+++ TASK MATERIAL +++

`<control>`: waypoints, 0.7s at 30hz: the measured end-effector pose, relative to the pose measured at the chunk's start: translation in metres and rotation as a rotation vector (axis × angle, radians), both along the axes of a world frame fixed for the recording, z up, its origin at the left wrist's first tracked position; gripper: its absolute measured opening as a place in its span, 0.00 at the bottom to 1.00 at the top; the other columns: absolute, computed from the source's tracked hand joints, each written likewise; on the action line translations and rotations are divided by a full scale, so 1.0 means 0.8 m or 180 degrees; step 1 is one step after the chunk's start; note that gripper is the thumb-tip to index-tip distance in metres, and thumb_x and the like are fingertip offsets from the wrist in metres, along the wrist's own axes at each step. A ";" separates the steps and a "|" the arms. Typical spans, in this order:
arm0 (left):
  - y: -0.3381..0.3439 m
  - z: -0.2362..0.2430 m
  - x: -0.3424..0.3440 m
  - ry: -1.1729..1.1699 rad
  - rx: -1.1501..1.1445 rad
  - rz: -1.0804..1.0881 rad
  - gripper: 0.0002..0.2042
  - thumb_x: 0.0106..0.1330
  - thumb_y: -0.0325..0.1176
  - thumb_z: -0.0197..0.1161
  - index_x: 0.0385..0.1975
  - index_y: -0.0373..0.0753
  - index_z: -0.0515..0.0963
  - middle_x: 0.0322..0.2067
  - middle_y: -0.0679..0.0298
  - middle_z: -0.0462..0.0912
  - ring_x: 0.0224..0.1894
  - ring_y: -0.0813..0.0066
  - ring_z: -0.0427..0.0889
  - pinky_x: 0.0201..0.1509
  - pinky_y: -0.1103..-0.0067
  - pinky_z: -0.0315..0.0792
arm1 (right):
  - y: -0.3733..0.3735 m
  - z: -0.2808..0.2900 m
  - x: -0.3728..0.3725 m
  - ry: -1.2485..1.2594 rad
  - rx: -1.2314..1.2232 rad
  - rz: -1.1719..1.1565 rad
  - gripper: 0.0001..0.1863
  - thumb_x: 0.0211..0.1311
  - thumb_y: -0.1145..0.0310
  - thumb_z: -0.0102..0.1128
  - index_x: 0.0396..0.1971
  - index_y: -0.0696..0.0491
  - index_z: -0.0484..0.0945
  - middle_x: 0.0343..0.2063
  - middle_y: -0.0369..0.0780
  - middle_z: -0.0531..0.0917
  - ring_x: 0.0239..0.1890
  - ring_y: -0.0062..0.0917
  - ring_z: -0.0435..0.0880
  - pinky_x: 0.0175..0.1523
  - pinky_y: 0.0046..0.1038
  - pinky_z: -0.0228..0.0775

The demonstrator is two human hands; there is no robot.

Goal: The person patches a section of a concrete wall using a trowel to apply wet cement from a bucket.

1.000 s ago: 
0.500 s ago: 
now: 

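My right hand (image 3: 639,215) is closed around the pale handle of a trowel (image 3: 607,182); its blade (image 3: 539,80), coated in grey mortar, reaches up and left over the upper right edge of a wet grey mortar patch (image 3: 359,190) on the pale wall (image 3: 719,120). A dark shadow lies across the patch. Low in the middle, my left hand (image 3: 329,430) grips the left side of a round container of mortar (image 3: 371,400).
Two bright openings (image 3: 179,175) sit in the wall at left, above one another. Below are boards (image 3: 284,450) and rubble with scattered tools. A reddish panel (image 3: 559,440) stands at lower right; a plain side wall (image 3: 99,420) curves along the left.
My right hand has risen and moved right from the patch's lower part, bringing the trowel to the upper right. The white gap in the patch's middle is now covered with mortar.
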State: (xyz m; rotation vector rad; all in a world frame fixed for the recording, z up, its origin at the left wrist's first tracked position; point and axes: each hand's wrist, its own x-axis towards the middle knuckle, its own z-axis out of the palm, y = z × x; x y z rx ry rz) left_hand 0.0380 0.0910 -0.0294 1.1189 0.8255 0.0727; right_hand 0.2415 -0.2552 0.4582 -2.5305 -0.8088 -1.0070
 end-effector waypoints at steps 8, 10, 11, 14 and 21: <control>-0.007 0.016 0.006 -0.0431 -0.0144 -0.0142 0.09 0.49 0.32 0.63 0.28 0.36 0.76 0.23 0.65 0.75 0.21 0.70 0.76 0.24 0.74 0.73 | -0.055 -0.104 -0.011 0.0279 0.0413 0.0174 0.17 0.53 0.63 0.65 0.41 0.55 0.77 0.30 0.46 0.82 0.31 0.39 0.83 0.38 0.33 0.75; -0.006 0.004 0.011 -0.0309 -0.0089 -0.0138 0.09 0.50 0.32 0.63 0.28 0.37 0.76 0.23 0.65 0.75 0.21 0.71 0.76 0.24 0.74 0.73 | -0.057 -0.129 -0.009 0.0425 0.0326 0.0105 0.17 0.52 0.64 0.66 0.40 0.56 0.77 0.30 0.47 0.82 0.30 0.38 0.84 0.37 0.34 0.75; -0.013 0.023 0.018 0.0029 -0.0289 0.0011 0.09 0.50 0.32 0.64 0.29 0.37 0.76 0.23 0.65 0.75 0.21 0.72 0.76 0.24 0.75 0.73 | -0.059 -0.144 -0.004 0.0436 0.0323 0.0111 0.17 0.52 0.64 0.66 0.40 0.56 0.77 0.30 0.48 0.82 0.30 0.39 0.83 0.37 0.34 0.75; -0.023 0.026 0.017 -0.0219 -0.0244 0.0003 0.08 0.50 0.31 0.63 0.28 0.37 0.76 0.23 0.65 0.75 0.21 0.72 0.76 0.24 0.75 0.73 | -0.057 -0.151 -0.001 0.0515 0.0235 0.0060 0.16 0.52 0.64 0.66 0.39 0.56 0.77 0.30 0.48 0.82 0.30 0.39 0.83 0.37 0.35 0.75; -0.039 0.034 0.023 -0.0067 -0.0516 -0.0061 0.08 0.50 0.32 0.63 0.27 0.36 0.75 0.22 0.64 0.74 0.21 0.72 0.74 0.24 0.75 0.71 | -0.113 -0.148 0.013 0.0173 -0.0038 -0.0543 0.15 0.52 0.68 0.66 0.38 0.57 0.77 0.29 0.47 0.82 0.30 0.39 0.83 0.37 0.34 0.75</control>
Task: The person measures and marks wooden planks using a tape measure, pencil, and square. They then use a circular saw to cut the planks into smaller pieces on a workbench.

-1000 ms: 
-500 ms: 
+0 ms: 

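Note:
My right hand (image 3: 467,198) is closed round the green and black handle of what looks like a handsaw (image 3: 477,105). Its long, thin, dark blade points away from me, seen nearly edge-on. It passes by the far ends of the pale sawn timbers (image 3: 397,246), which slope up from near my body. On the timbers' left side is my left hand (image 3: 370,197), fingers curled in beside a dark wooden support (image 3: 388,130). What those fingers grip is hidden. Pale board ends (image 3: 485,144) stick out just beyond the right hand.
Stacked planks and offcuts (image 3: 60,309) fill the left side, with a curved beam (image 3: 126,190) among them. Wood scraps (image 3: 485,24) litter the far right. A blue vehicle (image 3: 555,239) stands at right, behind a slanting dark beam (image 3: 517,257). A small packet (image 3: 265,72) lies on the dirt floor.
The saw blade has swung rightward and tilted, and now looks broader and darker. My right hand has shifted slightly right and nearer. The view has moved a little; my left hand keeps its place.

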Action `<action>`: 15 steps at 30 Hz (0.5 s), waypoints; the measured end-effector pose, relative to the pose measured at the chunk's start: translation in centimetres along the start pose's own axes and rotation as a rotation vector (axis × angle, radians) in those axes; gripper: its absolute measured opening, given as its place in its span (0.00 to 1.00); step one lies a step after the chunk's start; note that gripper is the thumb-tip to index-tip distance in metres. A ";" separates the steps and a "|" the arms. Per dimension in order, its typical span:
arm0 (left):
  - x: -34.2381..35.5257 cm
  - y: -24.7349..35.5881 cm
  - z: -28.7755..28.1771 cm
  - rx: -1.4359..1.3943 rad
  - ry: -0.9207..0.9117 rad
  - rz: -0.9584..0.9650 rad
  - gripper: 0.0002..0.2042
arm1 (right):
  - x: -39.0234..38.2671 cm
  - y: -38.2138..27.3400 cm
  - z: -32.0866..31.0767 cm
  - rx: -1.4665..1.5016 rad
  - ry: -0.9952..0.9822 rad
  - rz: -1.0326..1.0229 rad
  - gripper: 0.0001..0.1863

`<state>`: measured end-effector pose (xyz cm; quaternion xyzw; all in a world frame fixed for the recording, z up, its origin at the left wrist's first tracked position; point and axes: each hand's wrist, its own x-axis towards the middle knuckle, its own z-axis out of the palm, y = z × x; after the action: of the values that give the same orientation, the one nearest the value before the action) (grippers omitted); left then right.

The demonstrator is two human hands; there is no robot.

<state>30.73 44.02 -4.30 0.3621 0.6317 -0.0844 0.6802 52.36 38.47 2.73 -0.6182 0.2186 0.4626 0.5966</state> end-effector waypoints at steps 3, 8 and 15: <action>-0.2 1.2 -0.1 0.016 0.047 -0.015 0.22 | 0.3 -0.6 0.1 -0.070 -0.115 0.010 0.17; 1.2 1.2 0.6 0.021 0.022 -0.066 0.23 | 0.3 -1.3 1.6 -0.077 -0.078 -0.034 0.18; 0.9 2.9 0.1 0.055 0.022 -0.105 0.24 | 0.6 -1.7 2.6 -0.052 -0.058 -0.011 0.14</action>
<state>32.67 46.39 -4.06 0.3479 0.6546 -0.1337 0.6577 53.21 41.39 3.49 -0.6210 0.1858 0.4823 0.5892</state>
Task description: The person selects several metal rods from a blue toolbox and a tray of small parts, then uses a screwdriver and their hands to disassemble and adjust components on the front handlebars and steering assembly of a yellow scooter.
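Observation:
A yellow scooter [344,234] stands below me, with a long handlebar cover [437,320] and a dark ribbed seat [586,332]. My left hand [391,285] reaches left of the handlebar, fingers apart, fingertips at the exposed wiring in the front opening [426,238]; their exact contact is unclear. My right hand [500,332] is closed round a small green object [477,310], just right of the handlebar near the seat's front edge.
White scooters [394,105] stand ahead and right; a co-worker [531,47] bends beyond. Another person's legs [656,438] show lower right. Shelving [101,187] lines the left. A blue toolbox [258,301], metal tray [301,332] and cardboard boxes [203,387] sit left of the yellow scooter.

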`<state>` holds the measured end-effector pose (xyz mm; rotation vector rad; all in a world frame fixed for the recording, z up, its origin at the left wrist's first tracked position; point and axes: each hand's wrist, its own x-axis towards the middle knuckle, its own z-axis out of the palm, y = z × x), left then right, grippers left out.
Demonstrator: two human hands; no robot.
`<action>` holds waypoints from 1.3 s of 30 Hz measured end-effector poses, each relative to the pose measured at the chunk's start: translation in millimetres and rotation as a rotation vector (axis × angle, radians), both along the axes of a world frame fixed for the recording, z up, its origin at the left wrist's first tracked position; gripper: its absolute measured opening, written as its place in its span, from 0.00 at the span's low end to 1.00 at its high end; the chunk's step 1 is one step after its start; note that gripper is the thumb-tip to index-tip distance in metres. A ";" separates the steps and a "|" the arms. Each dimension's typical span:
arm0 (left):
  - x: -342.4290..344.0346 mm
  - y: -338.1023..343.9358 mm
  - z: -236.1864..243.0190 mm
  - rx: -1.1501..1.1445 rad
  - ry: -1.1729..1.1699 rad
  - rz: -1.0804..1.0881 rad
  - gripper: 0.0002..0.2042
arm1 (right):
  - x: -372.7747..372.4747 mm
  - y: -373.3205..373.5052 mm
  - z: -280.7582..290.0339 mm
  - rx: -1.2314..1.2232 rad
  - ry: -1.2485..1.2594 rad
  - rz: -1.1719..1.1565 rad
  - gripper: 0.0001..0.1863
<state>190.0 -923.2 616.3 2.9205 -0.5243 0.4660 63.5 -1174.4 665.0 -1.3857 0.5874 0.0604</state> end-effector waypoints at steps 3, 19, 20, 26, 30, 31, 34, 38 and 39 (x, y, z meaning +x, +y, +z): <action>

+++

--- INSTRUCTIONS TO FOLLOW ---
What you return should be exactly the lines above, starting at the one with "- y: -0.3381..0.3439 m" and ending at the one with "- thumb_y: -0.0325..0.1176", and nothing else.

--- ANSWER SPACE ---
  - y: -0.3381..0.3439 m
  - z: -0.2362..0.2430 m
  - x: -0.3424..0.3440 m
  - ry: -1.1729..1.1699 rad
  - rx: -1.1501..1.1445 rad
  - rz: -1.0804..1.0881 rad
  - gripper: 0.0002..0.2042
  - thumb_x: 0.0106..0.1330
  - thumb_y: -0.0325..0.1176

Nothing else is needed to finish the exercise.